Monday, October 24, 2022

The Joy of Six 1084

"The thought occurs that maybe the Conservative Party no longer cares.  Perhaps the sum of its ambition is to become the provisional wing of the right-wing entertainment industry: happy to preach to a diminishing band of true believers, and good for a newspaper column or fringe TV turn, while Keir Starmer gets on with the tiresome business of actually running the country." Paul Goodman ponders the continuing appeal of Boris Johnson to Conservative members.

Patrick Barkham meets Guy Shrubsole, who is campaigning to double the one per cent of Britain's land area where rainforests endure: "There’s something so alluring about this weird, gnarled, dripping, moss-encrusted ecosystem. The fact that it sounds exotic but thrives very specifically on British weather is really magical. I wanted to re-enchant more people with the magic of the rainforest we have left in this country."

"Early on, the journal Nature rejected him because, as they told Lovelock: 'We don’t publish papers from home addresses.
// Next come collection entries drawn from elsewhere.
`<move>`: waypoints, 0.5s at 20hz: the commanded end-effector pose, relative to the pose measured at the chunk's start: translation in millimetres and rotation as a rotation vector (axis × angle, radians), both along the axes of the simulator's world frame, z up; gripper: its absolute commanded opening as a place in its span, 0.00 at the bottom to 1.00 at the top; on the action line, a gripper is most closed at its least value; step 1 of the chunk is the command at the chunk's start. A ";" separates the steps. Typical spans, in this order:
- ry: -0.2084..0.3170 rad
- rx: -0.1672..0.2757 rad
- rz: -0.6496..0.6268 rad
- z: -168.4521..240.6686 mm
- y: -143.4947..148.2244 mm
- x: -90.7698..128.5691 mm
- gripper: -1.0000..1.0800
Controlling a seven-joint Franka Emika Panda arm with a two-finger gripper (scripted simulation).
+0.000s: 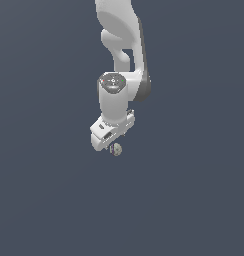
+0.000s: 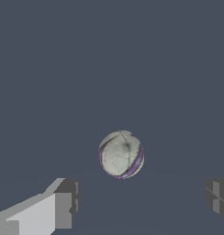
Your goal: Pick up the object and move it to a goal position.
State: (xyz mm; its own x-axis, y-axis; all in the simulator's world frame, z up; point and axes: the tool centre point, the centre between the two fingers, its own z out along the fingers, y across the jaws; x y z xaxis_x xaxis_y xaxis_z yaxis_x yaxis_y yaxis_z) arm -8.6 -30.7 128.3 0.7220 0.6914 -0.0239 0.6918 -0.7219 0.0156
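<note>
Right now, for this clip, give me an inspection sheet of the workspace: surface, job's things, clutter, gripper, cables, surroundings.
Surface: plain dark grey-blue ground, no markings.
Job's things: one small ball, greyish-white with darker patches and a purple band, resting on the ground; not gripped.
Clutter: nothing seen.
Gripper: gripper open, fingers wide apart; ball lies ahead of the gap, touching neither finger. In the exterior view the ball sits just below the gripper.
Cables: nothing seen.
Surroundings: white arm above; no goal marker visible.
</note>
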 end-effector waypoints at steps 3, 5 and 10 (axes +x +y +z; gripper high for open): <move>0.003 0.004 0.123 -8.1 -0.6 -1.5 0.96; 0.004 0.006 0.177 -11.6 -0.7 -2.2 0.96; 0.005 0.012 0.311 -20.2 -1.0 -4.0 0.96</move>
State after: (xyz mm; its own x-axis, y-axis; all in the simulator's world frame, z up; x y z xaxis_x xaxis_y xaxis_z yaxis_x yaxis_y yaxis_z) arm -12.1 -31.6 110.6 0.5119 0.8588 -0.0193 0.8590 -0.5119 0.0055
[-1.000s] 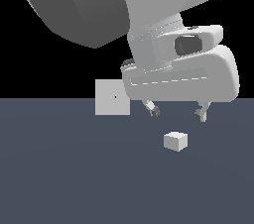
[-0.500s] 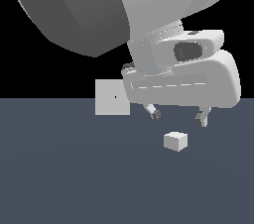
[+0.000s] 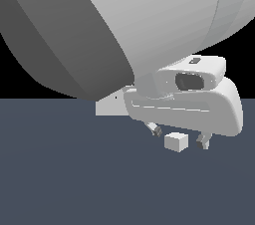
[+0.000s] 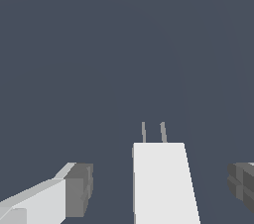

They mostly come from cranks.'" Roger Highfield profiles the late James Lovelock and asks if his death in July on his 103rd birthday marked the end of the golden age of the independent expert.

Neil Mackay meets the archaeologist Professor Tony Pollard, whose work has uncovered astonishing truths about Culloden, the Battle of Waterloo and even the Falklands campaign, and has helped bring peace to traumatised soldiers.

"Witchcraft is in the bones of Shropshire folk, if we are to believe Folklorist Charlotte Burne. She wrote that magic was so intertwined in the lives of people here, that when a new vicar took parish near Clee Hill, he was shocked to discover how prominent of a role it played in everyday life." Nearly Knowledgeable confirms my view of life in the Shropshire hills.

Samantha Yeo remembers living with a ghost who played her old music box and hid under her bed.